Exercise: Please report how many lines of the listing contain the string "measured", giving the number only.

---*---

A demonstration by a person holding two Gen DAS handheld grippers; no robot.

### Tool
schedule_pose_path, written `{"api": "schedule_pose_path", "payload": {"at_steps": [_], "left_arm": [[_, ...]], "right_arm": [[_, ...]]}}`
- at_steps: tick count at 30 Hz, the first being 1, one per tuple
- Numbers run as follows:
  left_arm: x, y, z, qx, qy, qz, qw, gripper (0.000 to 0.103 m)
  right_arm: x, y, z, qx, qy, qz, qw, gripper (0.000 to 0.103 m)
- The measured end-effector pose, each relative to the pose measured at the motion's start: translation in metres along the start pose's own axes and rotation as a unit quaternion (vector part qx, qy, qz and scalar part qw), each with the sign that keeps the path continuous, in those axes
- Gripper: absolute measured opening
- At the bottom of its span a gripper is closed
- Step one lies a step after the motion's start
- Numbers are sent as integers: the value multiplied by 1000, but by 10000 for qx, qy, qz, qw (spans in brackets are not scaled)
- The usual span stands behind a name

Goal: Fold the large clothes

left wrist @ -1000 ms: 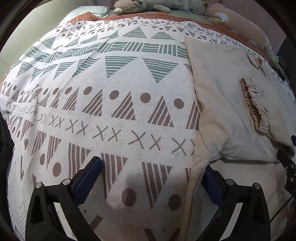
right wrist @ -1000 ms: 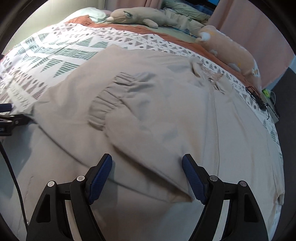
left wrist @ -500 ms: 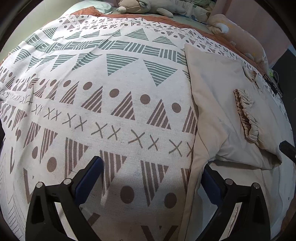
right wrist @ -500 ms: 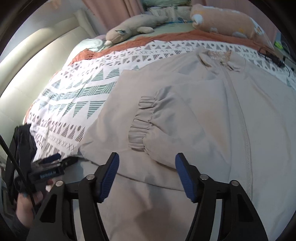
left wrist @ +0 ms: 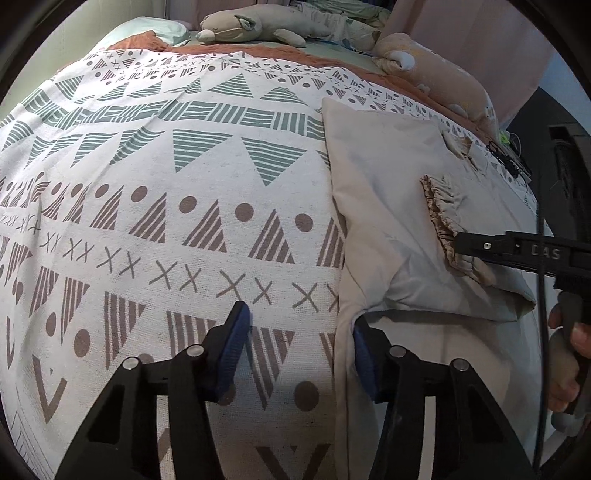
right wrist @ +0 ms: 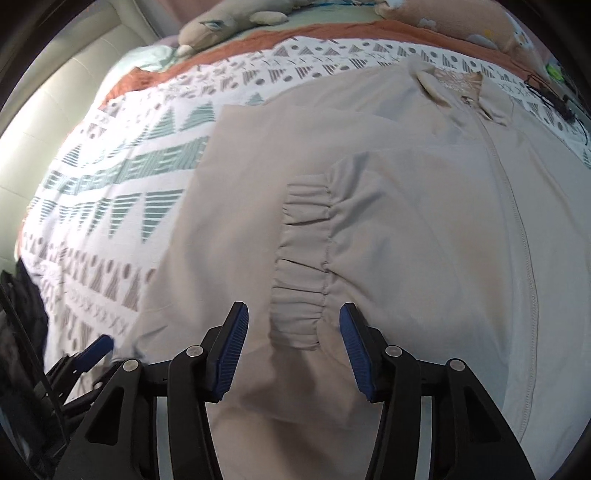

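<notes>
A beige zip jacket (left wrist: 388,206) lies flat on the patterned bedspread (left wrist: 184,184), one sleeve folded across its front. My left gripper (left wrist: 300,339) hovers at the jacket's left edge. Its jaws are closing, with that edge and some bedspread between them, and the pads are not pressing. In the right wrist view the jacket (right wrist: 424,221) fills the frame. My right gripper (right wrist: 293,332) hangs over the sleeve's gathered cuff (right wrist: 303,258). Its jaws are closing around the cuff's near end without pressing on it. The cuff (left wrist: 441,218) also shows in the left wrist view, partly behind the right gripper's black body.
Two plush toys (left wrist: 251,31) (left wrist: 436,74) lie at the head of the bed. A black cable (left wrist: 506,162) lies by the jacket's collar. A hand (left wrist: 569,350) holds the right gripper. A pale padded wall (right wrist: 55,110) runs along the bed's left side.
Both pairs of jaws have narrowed, the left sharply. The right gripper swung left and rolled, so the cuff now lies between its fingers. Its body has come into the left wrist view.
</notes>
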State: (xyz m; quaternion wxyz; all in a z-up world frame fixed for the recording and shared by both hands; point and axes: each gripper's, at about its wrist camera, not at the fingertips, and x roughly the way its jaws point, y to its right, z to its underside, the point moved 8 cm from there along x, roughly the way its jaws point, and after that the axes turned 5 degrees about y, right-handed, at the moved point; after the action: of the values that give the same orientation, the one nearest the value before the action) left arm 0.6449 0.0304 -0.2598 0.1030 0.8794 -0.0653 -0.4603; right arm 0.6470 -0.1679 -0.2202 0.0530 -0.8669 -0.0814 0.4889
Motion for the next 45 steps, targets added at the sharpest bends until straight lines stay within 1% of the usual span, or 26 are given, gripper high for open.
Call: {"api": "schedule_pose_path", "payload": {"at_steps": [3, 6, 7, 8, 9, 10, 13, 14, 15, 16, 18, 22, 26, 28, 32, 35, 37, 39, 41, 42, 44, 45], "left_arm": [[2, 3, 0, -49, -32, 151, 9999, 42], [2, 5, 1, -90, -18, 286, 9995, 41], [2, 6, 1, -122, 2, 369, 9992, 41], [2, 8, 1, -175, 16, 480, 9987, 41], [2, 9, 2, -233, 12, 555, 9982, 41], [2, 11, 3, -266, 0, 604, 9978, 41], [5, 18, 5, -162, -48, 661, 9977, 41], [6, 21, 5, -96, -76, 650, 9978, 41], [7, 23, 6, -48, -106, 631, 9979, 41], [7, 25, 6, -22, -125, 648, 9978, 41], [7, 29, 6, 36, -129, 602, 9981, 41], [12, 30, 2, 172, -155, 243, 9994, 41], [13, 25, 1, 130, -163, 60, 9998, 41], [14, 22, 1, 125, -161, -2, 9998, 41], [15, 21, 1, 148, -202, -96, 9996, 41], [17, 23, 1, 222, -206, -203, 9993, 41], [18, 24, 0, 250, -214, -256, 9991, 41], [19, 27, 0, 285, -223, -284, 9989, 41], [19, 28, 0, 335, -229, -336, 9986, 41], [19, 29, 0, 352, -234, -358, 9985, 42], [21, 29, 1, 375, -256, -401, 9982, 41], [21, 29, 1, 392, -269, -422, 9980, 42]], "right_arm": [[16, -6, 1, -56, -134, 104, 9998, 50], [30, -12, 1, -228, -208, 198, 9993, 50], [34, -12, 1, -280, -227, 193, 9992, 48], [36, -12, 1, -365, -239, 235, 9988, 45], [37, -10, 0, -443, -251, 301, 9982, 38], [36, -11, -1, -439, -282, 207, 9984, 33], [27, -8, -1, -278, -293, -161, 9991, 26], [22, -6, -3, -271, -243, -239, 9991, 24], [16, -2, -4, -279, -177, -300, 9990, 19], [9, 2, -6, -284, -111, -340, 9990, 9], [-4, 10, -9, -233, 0, -423, 9988, 9], [-29, 30, -11, -90, 141, -580, 9982, 8], [-60, 50, -12, -138, 360, -533, 9978, 7], [-81, 69, -14, -162, 521, -438, 9976, 7], [-126, 114, -14, 51, 848, -224, 9961, 7], [-157, 158, -8, 269, 1059, 76, 9940, 7], [-173, 192, -3, 487, 1162, 374, 9913, 8], [-183, 222, 3, 746, 1203, 663, 9877, 8], [-188, 252, 15, 1035, 1178, 827, 9842, 9], [-191, 263, 19, 1186, 1208, 840, 9820, 11], [-194, 279, 30, 1374, 1273, 826, 9788, 45], [-193, 283, 36, 1403, 1239, 815, 9789, 96]]}}
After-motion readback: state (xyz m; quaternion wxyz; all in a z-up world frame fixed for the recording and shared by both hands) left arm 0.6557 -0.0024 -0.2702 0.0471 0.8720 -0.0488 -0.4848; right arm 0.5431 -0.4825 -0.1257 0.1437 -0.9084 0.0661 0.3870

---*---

Written answer: 2